(DATASET CONTENT Opens)

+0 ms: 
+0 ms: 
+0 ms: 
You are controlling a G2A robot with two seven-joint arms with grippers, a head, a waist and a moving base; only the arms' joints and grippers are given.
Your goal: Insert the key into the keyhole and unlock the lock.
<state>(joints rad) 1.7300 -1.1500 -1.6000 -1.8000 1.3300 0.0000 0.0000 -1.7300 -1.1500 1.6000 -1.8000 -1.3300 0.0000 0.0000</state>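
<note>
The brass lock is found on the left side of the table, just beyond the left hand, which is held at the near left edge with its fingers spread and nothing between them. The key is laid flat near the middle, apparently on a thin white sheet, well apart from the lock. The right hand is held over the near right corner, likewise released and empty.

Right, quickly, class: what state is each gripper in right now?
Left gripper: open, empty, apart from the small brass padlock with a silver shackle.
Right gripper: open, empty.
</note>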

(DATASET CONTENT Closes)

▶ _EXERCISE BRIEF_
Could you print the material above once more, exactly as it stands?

▶ _EXERCISE SOLUTION_
+0 ms: 
+0 ms: 
+0 ms: 
You are controlling a G2A robot with two seven-joint arms with grippers, a head, a waist and a moving base; only the arms' joints and grippers are given.
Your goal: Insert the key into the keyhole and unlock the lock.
<state>(joints rad) 1.7300 -1.1500 -1.6000 -1.8000 1.3300 0.0000 0.0000 -1.7300 -1.1500 1.6000 -1.8000 -1.3300 0.0000 0.0000</state>
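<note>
The brass lock is found on the left side of the table, just beyond the left hand, which is held at the near left edge with its fingers spread and nothing between them. The key is laid flat near the middle, apparently on a thin white sheet, well apart from the lock. The right hand is held over the near right corner, likewise released and empty.

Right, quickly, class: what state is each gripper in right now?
Left gripper: open, empty, apart from the small brass padlock with a silver shackle.
Right gripper: open, empty.
</note>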

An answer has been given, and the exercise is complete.